#### Task statement:
When a record holds a picture, leave the picture out and copy everything else exactly.

#### Record extracts:

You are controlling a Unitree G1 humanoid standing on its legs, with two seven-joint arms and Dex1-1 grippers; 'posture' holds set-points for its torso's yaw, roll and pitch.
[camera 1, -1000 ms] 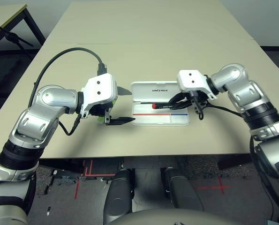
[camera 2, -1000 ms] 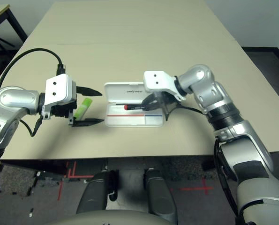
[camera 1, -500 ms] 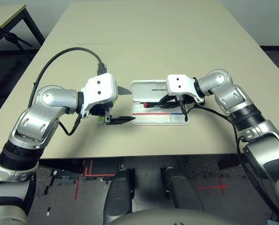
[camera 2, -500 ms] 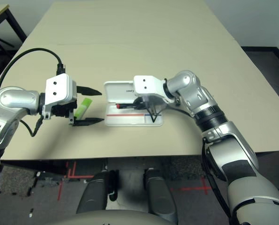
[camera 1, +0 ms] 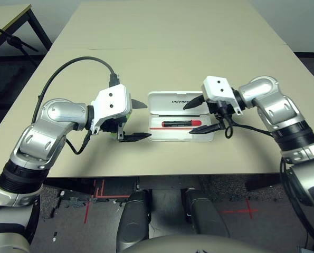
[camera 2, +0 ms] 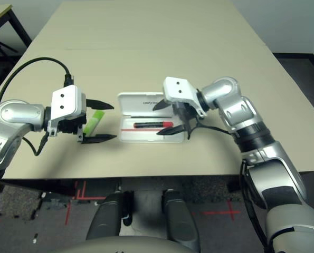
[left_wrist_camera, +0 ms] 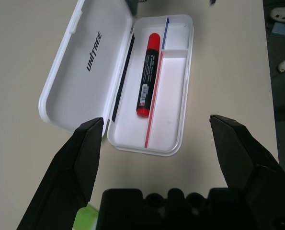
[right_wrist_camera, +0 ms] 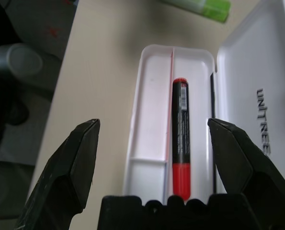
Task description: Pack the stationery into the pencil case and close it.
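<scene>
The white pencil case [camera 1: 172, 100] lies open in the middle of the table, lid flat behind the tray [left_wrist_camera: 173, 96]. The red-and-black marker [camera 1: 182, 123] lies lengthwise in the tray, along the red-and-blue line. My right gripper [camera 1: 197, 116] hangs open over the case's right end, its fingers straddling the marker's red end without touching it. My left gripper [camera 1: 140, 120] stands open just left of the case. Beneath it, partly hidden by the wrist, lies the light-green highlighter [camera 2: 93, 121] on the table. The tiny black-and-silver piece is out of view.
The beige table [camera 1: 162, 47] stretches far behind the case. Its front edge runs close below both grippers. A black cable [camera 1: 77, 63] loops above my left forearm. Another table [camera 1: 3, 16] stands off to the far left.
My right gripper carried the marker left over the case, let it go in the tray, opened and drew back right. The left arm has not moved.
</scene>
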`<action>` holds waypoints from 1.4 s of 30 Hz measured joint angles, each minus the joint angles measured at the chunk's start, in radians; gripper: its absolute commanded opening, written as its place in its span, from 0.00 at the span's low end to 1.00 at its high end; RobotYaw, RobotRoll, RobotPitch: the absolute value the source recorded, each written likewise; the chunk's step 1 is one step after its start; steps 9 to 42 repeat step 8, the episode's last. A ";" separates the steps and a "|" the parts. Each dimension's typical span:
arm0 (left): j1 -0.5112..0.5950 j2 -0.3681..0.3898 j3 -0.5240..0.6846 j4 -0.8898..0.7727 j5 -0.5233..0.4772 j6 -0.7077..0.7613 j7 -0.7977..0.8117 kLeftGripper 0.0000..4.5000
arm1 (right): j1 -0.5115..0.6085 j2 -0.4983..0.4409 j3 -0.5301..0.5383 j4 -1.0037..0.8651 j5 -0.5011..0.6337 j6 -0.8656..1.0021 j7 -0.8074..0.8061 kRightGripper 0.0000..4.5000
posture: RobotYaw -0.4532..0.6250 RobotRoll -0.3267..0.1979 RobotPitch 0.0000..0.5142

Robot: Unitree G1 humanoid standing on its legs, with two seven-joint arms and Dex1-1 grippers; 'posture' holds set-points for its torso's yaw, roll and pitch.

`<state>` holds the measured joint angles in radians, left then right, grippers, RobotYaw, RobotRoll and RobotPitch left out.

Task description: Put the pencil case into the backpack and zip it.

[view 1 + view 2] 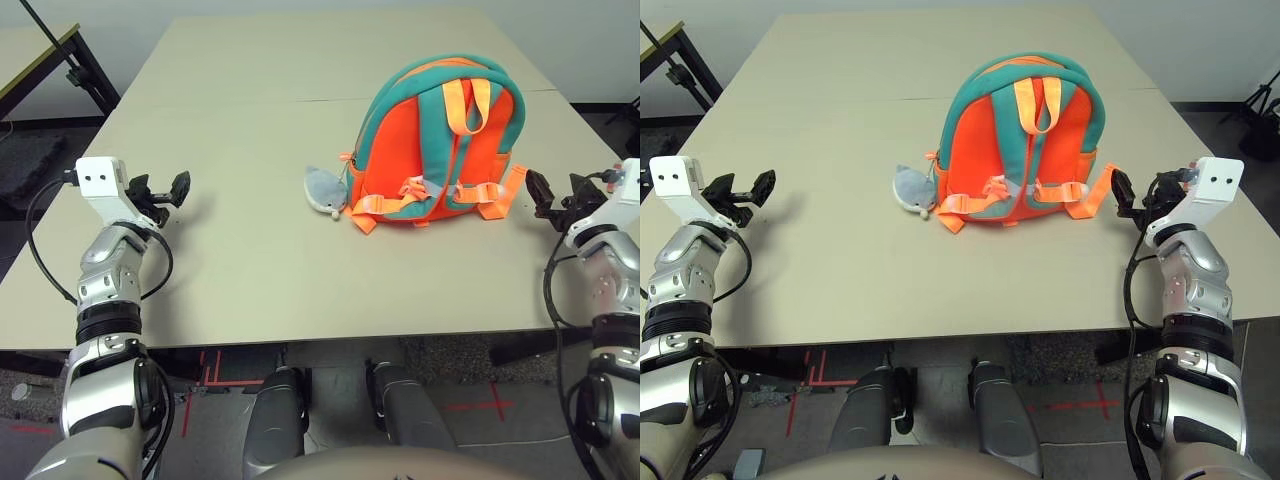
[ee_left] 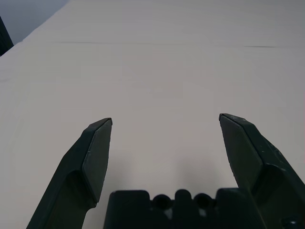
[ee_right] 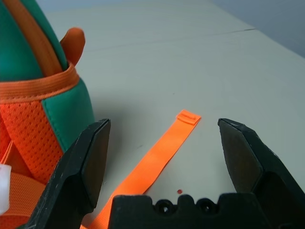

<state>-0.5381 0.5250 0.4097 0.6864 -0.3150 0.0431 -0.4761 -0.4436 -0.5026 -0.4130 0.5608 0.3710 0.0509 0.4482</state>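
Hovering both arms low over the table (image 1: 250, 250), nothing held. My left gripper (image 1: 168, 190) sits well off to the left, fingers spread wide over bare tabletop, well apart from everything. My right gripper (image 1: 1137, 195) is just beside the backpack's right lower corner, fingers likewise spread and empty; a loose orange strap (image 3: 164, 150) lies flat on the table beneath and between them.

The backpack (image 1: 435, 140) lies near the table's middle-right, strap side up, its grey plush toy (image 1: 327, 190) resting on the table at its left edge. The pencil case is nowhere in view. My guess is it may already be inside, but I cannot tell. The zipper is not visible from this side, so open or shut is unknown. Judging by that, the task stands either nearly finished or not begun.
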 measured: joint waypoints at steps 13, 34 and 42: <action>0.000 0.004 0.001 0.039 0.000 -0.018 0.000 1.00 | -0.003 -0.001 0.009 0.000 0.000 0.000 0.005 0.99 | 0.33 0.62 0.24; 0.000 0.004 0.001 0.039 0.000 -0.018 0.000 1.00 | -0.003 -0.001 0.009 0.000 0.000 0.000 0.005 0.99 | 0.33 0.62 0.24; 0.000 0.004 0.001 0.039 0.000 -0.018 0.000 1.00 | -0.003 -0.001 0.009 0.000 0.000 0.000 0.005 0.99 | 0.33 0.62 0.24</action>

#### Solved problem:
You are controlling a Unitree G1 humanoid standing on its legs, with two seven-joint arms and Dex1-1 grippers; 'posture' holds set-points for its torso's yaw, roll and pitch.
[camera 1, -1000 ms] 
[camera 2, -1000 ms] 
[camera 1, -500 ms] 
[camera 2, -500 ms] 
[camera 1, +0 ms] 
[camera 2, +0 ms] 
[left_wrist_camera, +0 ms] 
[right_wrist_camera, +0 ms] 
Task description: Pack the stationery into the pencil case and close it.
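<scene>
The white pencil case [camera 1: 172, 100] lies open in the middle of the table, lid flat behind the tray [left_wrist_camera: 173, 96]. The red-and-black marker [camera 1: 182, 123] lies lengthwise in the tray, along the red-and-blue line. My right gripper [camera 1: 197, 116] hangs open over the case's right end, its fingers straddling the marker's red end without touching it. My left gripper [camera 1: 140, 120] stands open just left of the case. Beneath it, partly hidden by the wrist, lies the light-green highlighter [camera 2: 93, 121] on the table. The tiny black-and-silver piece is out of view.
The beige table [camera 1: 162, 47] stretches far behind the case. Its front edge runs close below both grippers. A black cable [camera 1: 77, 63] loops above my left forearm. Another table [camera 1: 3, 16] stands off to the far left.
My right gripper carried the marker left over the case, let it go in the tray, opened and drew back right. The left arm has not moved.
</scene>
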`<action>` holds waypoints from 1.4 s of 30 Hz measured joint angles, each minus the joint angles measured at the chunk's start, in radians; gripper: its absolute commanded opening, written as its place in its span, from 0.00 at the span's low end to 1.00 at its high end; RobotYaw, RobotRoll, RobotPitch: the absolute value the source recorded, each written likewise; the chunk's step 1 is one step after its start; steps 9 to 42 repeat step 8, the episode's last. A ";" separates the steps and a "|" the parts. Each dimension's typical span:
arm0 (left): j1 -0.5112..0.5950 j2 -0.3681..0.3898 j3 -0.5240..0.6846 j4 -0.8898..0.7727 j5 -0.5233..0.4772 j6 -0.7077..0.7613 j7 -0.7977..0.8117 kLeftGripper 0.0000..4.5000
arm1 (right): j1 -0.5115..0.6085 j2 -0.4983..0.4409 j3 -0.5301..0.5383 j4 -1.0037..0.8651 j5 -0.5011..0.6337 j6 -0.8656..1.0021 j7 -0.8074..0.8061 kRightGripper 0.0000..4.5000
posture: RobotYaw -0.4532..0.6250 RobotRoll -0.3267..0.1979 RobotPitch 0.0000..0.5142

Robot: Unitree G1 humanoid standing on its legs, with two seven-joint arms and Dex1-1 grippers; 'posture' holds set-points for its torso's yaw, roll and pitch.

`<state>` holds the measured joint angles in radians, left then right, grippers, RobotYaw, RobotRoll and RobotPitch left out.

Task description: Put the pencil case into the backpack and zip it.

[view 1 + view 2] 
[ee_left] 
[ee_right] 

<state>-0.5381 0.5250 0.4097 0.6864 -0.3150 0.0431 -0.4761 -0.4436 -0.5026 -0.4130 0.5608 0.3710 0.0509 0.4482</state>
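Hovering both arms low over the table (image 1: 250, 250), nothing held. My left gripper (image 1: 168, 190) sits well off to the left, fingers spread wide over bare tabletop, well apart from everything. My right gripper (image 1: 1137, 195) is just beside the backpack's right lower corner, fingers likewise spread and empty; a loose orange strap (image 3: 164, 150) lies flat on the table beneath and between them.

The backpack (image 1: 435, 140) lies near the table's middle-right, strap side up, its grey plush toy (image 1: 327, 190) resting on the table at its left edge. The pencil case is nowhere in view. My guess is it may already be inside, but I cannot tell. The zipper is not visible from this side, so open or shut is unknown. Judging by that, the task stands either nearly finished or not begun.
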 measured: joint waypoints at steps 13, 34 and 42: <action>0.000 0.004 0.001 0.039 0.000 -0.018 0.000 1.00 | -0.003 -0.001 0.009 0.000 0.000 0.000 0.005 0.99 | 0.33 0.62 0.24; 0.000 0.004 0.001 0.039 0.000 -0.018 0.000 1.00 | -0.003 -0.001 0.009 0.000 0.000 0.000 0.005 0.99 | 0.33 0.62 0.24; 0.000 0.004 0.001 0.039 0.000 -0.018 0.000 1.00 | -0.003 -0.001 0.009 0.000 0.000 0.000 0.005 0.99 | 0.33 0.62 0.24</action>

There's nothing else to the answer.